◆ Task requirements: Repeat the whole listing, keeping every word and every line intact.

◆ Dataset extract:
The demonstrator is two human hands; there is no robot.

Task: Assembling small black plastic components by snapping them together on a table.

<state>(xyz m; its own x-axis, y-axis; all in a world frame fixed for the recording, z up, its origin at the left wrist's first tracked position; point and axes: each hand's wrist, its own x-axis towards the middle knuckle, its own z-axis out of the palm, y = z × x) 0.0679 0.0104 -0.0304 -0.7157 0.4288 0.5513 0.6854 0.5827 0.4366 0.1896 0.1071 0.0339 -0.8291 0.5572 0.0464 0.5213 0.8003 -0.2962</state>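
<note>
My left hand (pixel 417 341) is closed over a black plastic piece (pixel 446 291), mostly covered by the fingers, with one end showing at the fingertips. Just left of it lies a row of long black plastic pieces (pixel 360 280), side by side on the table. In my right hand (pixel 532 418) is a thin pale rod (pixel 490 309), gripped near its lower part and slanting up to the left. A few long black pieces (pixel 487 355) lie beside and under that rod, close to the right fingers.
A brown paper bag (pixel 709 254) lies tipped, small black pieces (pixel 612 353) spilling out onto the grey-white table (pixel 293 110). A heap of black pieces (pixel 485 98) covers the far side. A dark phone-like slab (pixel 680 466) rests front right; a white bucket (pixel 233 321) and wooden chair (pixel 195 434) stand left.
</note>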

◆ Task result:
The demonstrator is two human hands; there is no robot.

Task: Assembling small black plastic components by snapping them together on a table.

<state>(xyz m; its own x-axis, y-axis; all in a world frame fixed for the recording, z up, its origin at the left wrist's first tracked position; point and axes: each hand's wrist, its own x-axis towards the middle knuckle, its own z-axis out of the palm, y = z × x) 0.0679 0.0104 -0.0304 -0.7157 0.4288 0.5513 0.6854 0.5827 0.4366 0.1896 0.1071 0.0339 -0.8291 0.5572 0.0464 0.5213 0.8003 -0.2962</state>
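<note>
My left hand (pixel 417 341) is closed over a black plastic piece (pixel 446 291), mostly covered by the fingers, with one end showing at the fingertips. Just left of it lies a row of long black plastic pieces (pixel 360 280), side by side on the table. In my right hand (pixel 532 418) is a thin pale rod (pixel 490 309), gripped near its lower part and slanting up to the left. A few long black pieces (pixel 487 355) lie beside and under that rod, close to the right fingers.
A brown paper bag (pixel 709 254) lies tipped, small black pieces (pixel 612 353) spilling out onto the grey-white table (pixel 293 110). A heap of black pieces (pixel 485 98) covers the far side. A dark phone-like slab (pixel 680 466) rests front right; a white bucket (pixel 233 321) and wooden chair (pixel 195 434) stand left.
</note>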

The exercise asks for nothing more than this.